The NY Times reported on Sunday that BlackRock intends to open up the market for distressed assets – previously limited to institutional investors and hedge fund types – to “ordinary Americans”:
BlackRock is putting together an investment fund that it says will give ordinary Americans a chance to profit from the financial bailouts that they are paying for. The company quietly filed plans on Friday to raise money for the vehicle.

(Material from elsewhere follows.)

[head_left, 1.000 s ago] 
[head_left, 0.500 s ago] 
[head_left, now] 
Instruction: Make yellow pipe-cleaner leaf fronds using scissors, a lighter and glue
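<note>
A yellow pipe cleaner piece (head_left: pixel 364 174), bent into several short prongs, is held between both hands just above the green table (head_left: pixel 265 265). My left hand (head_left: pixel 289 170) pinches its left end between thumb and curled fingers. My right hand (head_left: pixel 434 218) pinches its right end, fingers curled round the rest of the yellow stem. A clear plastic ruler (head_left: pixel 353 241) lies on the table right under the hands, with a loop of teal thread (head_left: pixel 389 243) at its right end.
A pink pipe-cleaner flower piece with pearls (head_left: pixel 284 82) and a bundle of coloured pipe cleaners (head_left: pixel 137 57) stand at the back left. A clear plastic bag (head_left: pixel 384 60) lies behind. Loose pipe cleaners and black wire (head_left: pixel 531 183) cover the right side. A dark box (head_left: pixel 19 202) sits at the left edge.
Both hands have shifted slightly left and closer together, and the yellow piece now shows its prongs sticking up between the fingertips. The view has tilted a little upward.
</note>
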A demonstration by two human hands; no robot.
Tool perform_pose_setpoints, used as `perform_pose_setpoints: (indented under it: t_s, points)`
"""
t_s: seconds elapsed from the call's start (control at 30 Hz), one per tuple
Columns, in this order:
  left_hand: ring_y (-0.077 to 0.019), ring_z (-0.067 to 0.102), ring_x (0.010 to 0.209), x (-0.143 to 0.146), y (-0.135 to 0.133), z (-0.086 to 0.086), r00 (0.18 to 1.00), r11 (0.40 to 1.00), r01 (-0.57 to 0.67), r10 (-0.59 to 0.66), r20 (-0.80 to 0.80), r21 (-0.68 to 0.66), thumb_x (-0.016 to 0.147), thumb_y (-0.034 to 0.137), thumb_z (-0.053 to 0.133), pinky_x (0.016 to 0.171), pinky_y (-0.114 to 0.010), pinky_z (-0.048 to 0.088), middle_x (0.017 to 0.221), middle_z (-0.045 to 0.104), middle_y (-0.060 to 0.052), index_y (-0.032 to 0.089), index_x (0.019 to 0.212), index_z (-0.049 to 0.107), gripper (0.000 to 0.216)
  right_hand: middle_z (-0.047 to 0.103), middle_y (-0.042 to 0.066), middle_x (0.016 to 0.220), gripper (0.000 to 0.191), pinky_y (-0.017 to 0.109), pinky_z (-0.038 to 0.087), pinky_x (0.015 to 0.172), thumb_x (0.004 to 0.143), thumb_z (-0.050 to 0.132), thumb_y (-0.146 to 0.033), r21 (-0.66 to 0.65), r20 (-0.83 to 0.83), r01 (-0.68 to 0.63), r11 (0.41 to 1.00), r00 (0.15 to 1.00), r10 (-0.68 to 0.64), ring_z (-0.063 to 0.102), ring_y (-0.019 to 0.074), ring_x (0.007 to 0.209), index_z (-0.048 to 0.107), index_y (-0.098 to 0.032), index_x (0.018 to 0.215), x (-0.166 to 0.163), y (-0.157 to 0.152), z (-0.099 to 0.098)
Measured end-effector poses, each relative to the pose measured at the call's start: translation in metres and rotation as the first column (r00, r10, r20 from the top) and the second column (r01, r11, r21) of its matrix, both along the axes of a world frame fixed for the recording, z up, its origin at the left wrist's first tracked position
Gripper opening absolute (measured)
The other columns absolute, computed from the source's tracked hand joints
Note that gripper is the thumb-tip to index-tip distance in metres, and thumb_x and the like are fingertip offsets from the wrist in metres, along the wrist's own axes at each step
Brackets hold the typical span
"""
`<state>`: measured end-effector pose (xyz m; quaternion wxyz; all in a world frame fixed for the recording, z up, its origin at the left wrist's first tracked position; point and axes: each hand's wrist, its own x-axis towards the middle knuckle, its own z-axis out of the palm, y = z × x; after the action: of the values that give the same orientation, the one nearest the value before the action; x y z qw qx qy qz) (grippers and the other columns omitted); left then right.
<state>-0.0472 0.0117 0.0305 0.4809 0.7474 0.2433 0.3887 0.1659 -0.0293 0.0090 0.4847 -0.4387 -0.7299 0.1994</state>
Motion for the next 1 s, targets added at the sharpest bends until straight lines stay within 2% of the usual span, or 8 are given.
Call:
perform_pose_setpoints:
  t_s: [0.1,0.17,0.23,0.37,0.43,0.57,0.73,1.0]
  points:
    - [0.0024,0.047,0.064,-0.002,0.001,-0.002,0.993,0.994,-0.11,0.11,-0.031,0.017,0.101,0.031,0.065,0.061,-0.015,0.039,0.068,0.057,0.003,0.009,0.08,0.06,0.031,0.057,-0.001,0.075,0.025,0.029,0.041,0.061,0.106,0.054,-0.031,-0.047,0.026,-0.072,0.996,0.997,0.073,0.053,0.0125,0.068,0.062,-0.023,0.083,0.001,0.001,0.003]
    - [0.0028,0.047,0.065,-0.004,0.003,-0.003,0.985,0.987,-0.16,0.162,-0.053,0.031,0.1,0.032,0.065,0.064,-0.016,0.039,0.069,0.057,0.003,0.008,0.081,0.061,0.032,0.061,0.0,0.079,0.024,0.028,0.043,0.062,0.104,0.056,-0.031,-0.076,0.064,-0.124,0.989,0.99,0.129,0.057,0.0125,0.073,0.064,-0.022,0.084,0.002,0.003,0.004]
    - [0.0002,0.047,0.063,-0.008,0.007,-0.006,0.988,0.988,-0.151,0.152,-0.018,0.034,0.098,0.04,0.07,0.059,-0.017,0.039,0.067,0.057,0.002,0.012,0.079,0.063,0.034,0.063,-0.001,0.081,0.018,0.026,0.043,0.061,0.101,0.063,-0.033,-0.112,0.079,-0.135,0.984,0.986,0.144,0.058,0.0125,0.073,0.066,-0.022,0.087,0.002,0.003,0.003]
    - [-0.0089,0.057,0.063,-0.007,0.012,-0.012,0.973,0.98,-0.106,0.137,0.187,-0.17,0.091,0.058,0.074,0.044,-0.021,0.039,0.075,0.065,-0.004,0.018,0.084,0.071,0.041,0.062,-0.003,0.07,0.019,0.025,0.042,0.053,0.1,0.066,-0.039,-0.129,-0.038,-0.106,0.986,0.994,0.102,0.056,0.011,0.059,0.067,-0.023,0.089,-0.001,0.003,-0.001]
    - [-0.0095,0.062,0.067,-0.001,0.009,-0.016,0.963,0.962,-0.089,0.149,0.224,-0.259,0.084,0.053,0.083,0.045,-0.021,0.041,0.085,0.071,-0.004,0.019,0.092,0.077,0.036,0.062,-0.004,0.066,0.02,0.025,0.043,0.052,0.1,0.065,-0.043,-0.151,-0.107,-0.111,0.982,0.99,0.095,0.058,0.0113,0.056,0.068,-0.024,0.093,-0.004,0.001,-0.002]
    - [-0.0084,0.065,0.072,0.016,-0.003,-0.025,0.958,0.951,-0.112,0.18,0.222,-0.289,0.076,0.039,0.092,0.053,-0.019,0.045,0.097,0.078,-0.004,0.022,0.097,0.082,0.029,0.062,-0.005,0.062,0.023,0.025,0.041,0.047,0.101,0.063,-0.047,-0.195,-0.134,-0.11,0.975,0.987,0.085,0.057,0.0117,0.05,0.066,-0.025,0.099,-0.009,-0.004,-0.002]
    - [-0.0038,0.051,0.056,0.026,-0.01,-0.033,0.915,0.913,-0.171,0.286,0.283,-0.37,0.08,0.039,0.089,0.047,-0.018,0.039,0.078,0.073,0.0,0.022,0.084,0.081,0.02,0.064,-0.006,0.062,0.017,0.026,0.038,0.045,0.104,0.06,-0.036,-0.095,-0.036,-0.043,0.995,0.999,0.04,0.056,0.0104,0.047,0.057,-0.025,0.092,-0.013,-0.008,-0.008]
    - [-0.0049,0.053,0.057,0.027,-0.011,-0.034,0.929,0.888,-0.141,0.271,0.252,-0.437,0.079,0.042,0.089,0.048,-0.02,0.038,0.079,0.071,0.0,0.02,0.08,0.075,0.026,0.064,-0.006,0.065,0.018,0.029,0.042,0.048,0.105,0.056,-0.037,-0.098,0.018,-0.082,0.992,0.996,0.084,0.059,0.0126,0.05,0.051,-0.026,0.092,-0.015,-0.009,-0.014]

For investors, the potential risks are considerable. The closed-end fund is to buy distressed mortgage securities from financial companies – the very investments that have hurt so many banks. It would be the first product aimed specifically at Main Street that is linked to the government’s now-diminished Public-Private Investment Program, which is meant to help purge these institutions of their worrisome investments.
Because quasi-ownership through having funded the Tarp, PPIP et al wasn’t enough for the US taxpayer, who one must also assume is canny enough to make risk-reward assessments of the type so successfully practiced by those paid to do so on Wall Street.
At least BlackRock is looking out for the little guy. According to the NY Times (emphasis ours):
In an effort to mitigate the risk to investors, the fund will limit itself to securities backed by residential and commercial mortgages that were originally rated AAA by at least two ratings agencies before this year. BlackRock will halve its usual management fees for the fund.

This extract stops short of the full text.